» **DIRECTIONS FOR THIS TASK**: Only the lines from the "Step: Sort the" line through the last line of the material below belong in the answer, reproduced exactly and with no pictures.
*** Block opens ***
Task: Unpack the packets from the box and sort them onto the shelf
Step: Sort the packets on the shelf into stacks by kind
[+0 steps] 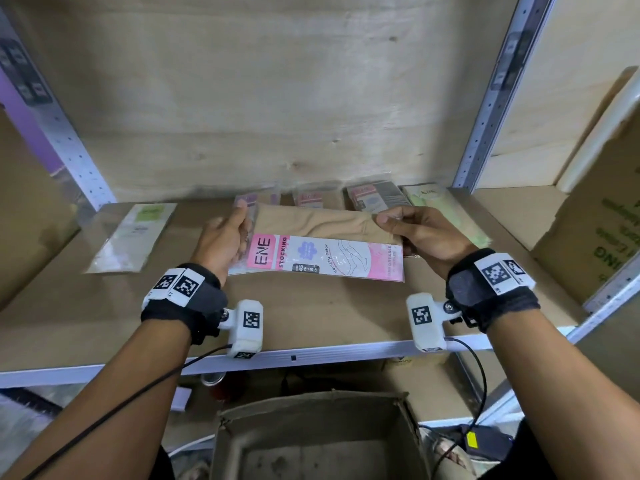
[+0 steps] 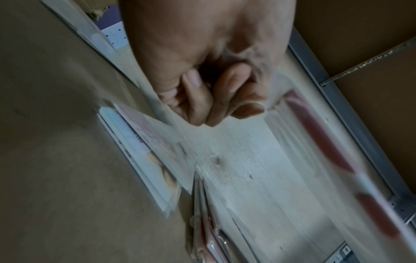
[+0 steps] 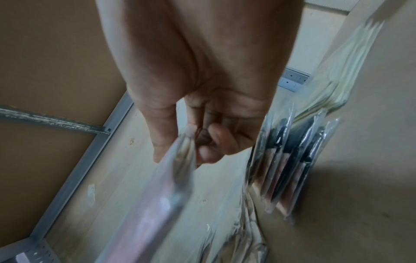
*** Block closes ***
» **RESPONSE TO THE TASK**:
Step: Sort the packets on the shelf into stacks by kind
[+0 steps] 
[+0 steps] 
[+0 steps] 

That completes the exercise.